**What you are asked to do:**
An exact restatement of all the data is required, with the pictures left out.
######
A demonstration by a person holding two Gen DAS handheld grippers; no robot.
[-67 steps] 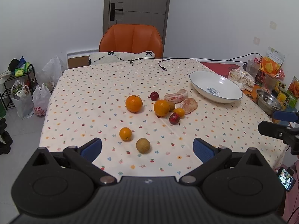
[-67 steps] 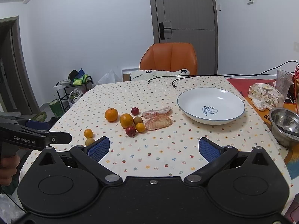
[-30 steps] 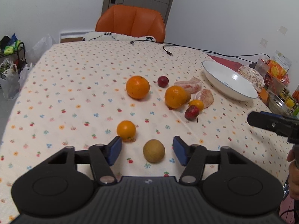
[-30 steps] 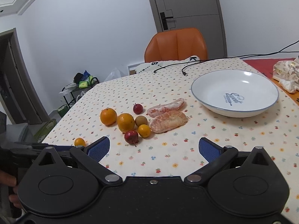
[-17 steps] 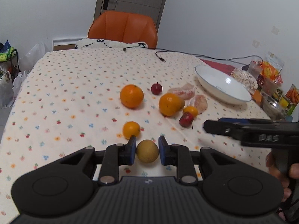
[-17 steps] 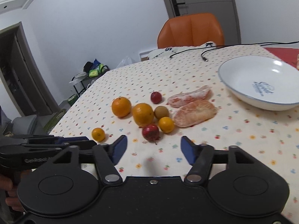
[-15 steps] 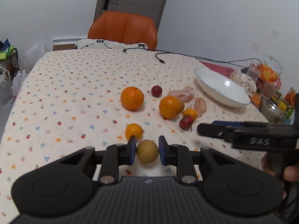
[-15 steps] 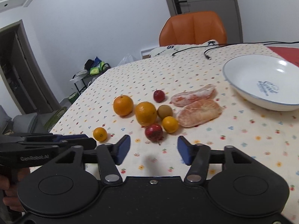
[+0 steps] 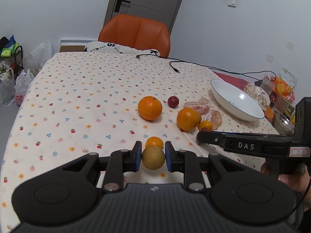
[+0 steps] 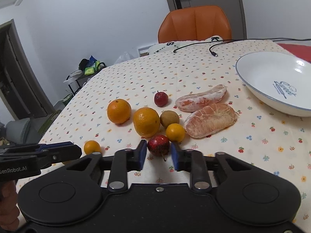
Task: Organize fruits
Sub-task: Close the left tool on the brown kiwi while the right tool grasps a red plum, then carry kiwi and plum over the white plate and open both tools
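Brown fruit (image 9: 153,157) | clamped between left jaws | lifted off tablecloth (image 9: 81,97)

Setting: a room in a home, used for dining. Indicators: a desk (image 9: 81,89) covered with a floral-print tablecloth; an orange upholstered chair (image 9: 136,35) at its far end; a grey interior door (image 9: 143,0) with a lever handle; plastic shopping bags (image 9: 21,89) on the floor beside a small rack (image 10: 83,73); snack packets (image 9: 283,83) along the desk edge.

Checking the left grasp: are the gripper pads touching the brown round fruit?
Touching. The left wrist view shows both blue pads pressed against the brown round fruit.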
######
**Worked solution:**
A demonstration by a person holding two Gen DAS handheld grippers; no robot.
[-67 steps] 
[-67 steps] 
[-30 steps] 
[-30 steps] 
[-17 steps] 
[-17 steps] 
[-15 steps] 
[-15 steps] 
[+0 steps] 
[+0 steps] 
Task: Organize fruits
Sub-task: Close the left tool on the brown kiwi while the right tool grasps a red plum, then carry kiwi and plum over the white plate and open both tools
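Brown fruit (image 9: 153,157) | clamped between left jaws | lifted off tablecloth (image 9: 81,97)

Setting: a room in a home, used for dining. Indicators: a desk (image 9: 81,89) covered with a floral-print tablecloth; an orange upholstered chair (image 9: 136,35) at its far end; a grey interior door (image 9: 143,0) with a lever handle; plastic shopping bags (image 9: 21,89) on the floor beside a small rack (image 10: 83,73); snack packets (image 9: 283,83) along the desk edge.

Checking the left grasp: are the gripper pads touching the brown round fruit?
Touching. The left wrist view shows both blue pads pressed against the brown round fruit.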

The full output has been given.